### [What is expected]
Output nothing but the lines from the one holding "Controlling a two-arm" to the end of the listing. Reproduce them exactly, without the pictures.

### [Listed entries]
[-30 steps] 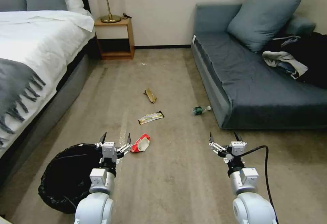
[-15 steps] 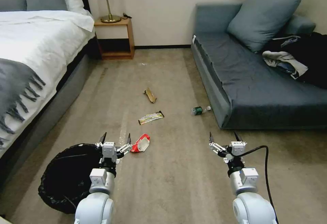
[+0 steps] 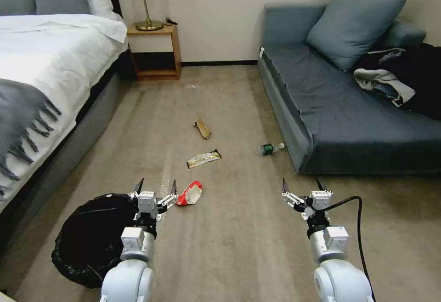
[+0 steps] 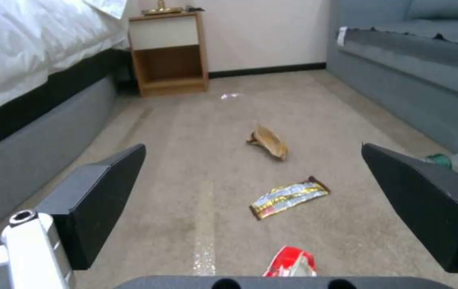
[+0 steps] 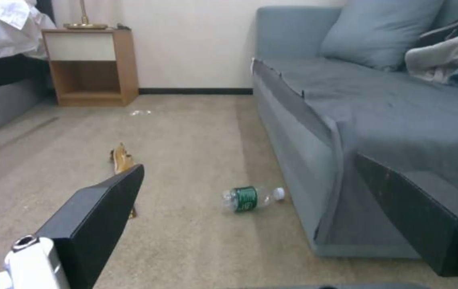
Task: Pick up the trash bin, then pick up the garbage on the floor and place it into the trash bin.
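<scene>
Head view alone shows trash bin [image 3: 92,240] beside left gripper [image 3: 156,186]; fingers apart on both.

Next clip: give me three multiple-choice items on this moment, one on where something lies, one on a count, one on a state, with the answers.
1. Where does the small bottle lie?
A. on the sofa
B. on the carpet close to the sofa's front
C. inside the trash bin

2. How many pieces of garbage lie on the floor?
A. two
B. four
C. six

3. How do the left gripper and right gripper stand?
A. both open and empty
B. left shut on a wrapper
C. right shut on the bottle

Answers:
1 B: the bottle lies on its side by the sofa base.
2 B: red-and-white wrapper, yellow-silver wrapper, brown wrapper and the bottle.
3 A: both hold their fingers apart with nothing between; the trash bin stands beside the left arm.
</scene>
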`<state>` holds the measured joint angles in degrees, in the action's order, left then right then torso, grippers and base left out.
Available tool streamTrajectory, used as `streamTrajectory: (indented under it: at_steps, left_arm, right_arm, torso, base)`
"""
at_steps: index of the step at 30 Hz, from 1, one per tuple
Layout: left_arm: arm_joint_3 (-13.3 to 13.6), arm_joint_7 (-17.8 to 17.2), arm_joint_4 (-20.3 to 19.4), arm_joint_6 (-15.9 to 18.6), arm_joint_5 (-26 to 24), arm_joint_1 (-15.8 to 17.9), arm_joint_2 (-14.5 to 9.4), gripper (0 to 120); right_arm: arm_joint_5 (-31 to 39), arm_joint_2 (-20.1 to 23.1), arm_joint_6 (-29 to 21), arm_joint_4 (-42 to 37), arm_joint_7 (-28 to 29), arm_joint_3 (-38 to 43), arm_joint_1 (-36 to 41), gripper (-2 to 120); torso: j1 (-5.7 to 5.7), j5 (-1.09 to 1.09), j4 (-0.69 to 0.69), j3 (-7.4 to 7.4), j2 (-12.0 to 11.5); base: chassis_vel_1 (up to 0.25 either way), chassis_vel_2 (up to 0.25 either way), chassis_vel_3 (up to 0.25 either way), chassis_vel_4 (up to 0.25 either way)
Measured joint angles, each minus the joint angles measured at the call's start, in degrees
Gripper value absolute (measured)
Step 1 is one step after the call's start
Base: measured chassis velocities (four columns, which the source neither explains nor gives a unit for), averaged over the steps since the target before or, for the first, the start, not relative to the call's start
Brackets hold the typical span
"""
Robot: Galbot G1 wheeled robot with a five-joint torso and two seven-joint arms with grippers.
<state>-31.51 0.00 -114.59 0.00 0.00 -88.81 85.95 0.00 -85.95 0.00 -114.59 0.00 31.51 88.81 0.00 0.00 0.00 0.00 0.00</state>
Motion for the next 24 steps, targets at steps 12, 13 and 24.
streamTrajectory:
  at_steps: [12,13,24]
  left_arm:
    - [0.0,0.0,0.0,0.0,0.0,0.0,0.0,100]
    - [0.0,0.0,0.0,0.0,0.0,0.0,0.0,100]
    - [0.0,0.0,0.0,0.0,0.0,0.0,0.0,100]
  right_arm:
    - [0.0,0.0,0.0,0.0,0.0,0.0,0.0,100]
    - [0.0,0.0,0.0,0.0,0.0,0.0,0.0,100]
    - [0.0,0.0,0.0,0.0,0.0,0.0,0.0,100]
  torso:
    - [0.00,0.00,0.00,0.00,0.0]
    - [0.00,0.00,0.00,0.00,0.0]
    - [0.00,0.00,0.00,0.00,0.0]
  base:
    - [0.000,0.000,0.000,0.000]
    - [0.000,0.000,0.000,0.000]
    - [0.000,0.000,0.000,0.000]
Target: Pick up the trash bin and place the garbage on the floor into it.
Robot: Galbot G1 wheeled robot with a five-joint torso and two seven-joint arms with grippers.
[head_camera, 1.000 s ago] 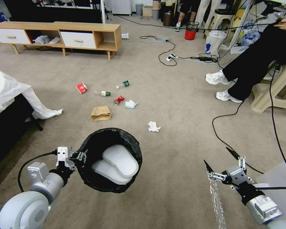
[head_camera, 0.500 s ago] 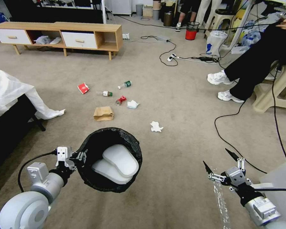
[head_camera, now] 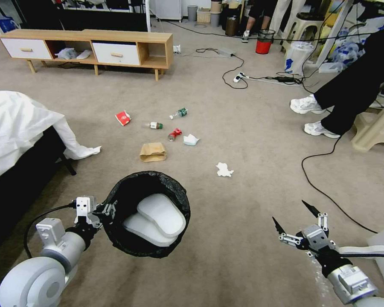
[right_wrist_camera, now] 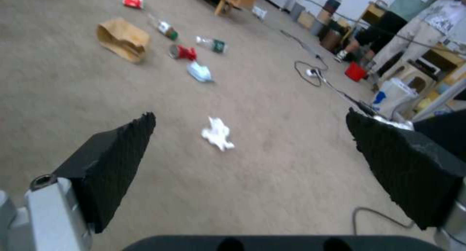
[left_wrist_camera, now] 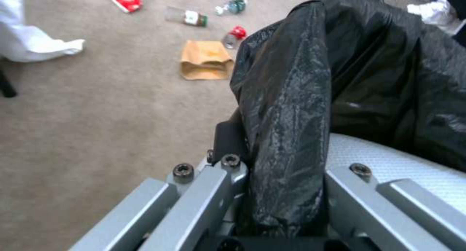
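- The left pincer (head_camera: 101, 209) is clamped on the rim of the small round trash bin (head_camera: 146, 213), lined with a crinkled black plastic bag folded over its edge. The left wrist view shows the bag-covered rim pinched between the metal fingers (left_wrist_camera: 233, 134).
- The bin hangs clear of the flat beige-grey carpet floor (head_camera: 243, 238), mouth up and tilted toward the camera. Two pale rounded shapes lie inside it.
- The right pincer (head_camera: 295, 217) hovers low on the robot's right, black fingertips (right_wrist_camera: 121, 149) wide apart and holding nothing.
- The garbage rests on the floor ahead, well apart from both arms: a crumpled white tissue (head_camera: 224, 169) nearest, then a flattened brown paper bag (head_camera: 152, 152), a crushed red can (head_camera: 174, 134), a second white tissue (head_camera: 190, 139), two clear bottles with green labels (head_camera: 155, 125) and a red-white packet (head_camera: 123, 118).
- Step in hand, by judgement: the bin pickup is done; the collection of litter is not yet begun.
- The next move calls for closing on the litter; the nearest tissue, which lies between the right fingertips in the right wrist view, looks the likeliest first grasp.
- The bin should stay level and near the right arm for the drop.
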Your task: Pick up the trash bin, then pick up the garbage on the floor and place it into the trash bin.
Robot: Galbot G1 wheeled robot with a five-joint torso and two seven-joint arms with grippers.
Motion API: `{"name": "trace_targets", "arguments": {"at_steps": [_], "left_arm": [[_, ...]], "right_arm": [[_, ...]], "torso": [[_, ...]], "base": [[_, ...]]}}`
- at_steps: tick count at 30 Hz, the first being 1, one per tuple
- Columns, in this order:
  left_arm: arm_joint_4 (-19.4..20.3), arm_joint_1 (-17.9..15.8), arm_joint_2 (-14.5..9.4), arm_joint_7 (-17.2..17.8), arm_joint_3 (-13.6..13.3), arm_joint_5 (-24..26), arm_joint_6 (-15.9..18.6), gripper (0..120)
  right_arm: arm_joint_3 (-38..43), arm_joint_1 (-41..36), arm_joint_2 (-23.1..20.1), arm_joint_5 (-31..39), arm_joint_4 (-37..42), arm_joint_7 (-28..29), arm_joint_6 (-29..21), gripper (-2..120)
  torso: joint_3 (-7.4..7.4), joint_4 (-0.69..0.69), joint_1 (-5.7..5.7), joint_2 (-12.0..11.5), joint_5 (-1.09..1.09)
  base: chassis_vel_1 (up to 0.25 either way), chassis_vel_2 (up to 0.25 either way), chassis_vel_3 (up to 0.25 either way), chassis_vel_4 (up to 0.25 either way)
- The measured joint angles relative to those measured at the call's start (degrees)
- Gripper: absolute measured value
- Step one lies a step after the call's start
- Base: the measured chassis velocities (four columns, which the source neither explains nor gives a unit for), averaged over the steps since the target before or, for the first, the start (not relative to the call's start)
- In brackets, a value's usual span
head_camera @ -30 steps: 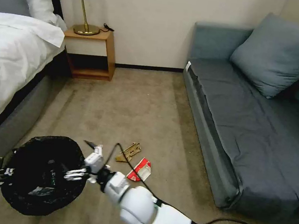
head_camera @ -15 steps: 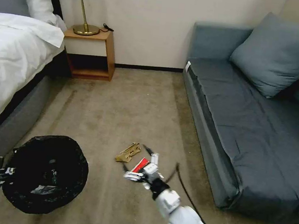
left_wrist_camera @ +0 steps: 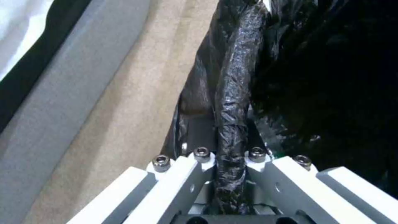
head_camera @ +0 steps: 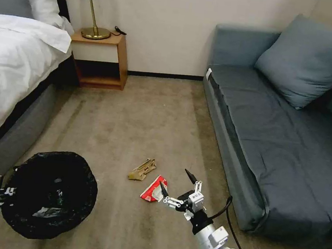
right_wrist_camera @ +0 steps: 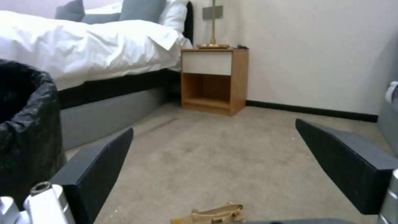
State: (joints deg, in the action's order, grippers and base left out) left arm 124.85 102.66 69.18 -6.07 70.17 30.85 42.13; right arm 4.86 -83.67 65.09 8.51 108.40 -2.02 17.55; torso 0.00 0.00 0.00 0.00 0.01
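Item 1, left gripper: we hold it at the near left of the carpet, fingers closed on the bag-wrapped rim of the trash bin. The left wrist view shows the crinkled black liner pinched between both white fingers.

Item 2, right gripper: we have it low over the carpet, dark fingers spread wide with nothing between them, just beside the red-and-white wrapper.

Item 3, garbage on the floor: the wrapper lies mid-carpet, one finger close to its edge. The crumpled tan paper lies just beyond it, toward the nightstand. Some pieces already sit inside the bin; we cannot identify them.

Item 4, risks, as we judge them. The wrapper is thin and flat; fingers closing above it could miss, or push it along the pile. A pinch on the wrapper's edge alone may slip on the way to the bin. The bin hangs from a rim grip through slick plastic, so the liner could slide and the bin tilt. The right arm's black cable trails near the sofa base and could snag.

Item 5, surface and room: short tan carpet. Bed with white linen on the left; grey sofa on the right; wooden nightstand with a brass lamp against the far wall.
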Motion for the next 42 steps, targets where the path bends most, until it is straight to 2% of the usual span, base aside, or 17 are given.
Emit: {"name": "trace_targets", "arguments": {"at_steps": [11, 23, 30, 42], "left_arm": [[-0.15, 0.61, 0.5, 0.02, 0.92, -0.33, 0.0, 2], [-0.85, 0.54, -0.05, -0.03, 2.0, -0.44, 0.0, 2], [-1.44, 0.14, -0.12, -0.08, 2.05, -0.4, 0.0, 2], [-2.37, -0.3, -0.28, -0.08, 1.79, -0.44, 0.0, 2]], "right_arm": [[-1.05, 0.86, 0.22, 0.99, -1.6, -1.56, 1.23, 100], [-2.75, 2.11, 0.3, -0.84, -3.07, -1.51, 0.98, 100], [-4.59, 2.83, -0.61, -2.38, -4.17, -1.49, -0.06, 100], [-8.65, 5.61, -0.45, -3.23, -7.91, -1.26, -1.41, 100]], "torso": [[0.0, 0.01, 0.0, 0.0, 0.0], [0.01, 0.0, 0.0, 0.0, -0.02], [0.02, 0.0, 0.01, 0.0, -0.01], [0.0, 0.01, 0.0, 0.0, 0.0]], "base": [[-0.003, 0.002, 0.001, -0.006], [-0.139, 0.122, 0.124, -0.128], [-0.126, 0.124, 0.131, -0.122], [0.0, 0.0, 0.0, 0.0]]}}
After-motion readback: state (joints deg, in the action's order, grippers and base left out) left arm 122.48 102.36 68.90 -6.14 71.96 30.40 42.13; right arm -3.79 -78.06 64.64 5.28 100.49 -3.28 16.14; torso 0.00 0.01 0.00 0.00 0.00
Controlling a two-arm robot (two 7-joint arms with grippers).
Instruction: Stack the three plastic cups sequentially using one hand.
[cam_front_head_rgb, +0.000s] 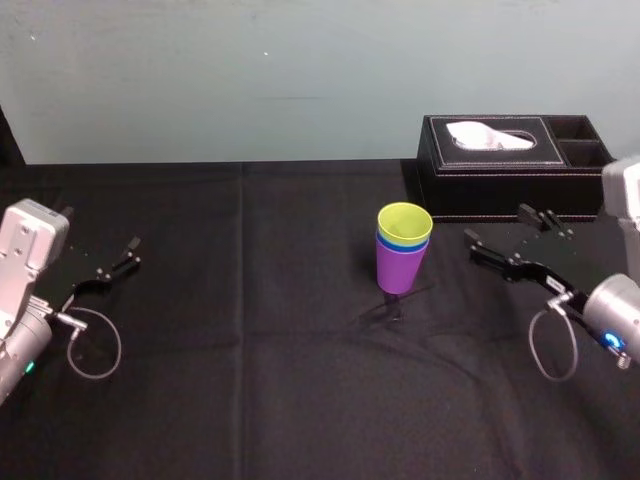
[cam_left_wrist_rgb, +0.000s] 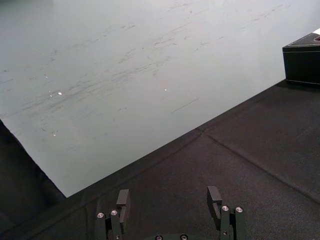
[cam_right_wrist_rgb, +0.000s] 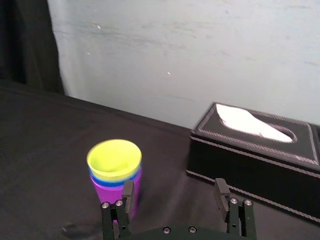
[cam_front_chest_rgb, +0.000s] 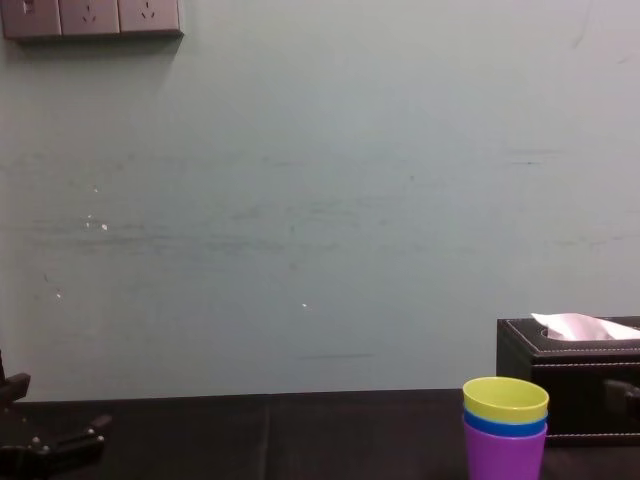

### [Your response]
Controlling a two-arm robot (two 7-joint arms with grippers).
Instruction: Stack the three plastic cups sequentially using one hand.
[cam_front_head_rgb, +0.000s] 
[cam_left_wrist_rgb, +0.000s] 
[cam_right_wrist_rgb, +0.000s] 
[cam_front_chest_rgb, +0.000s] 

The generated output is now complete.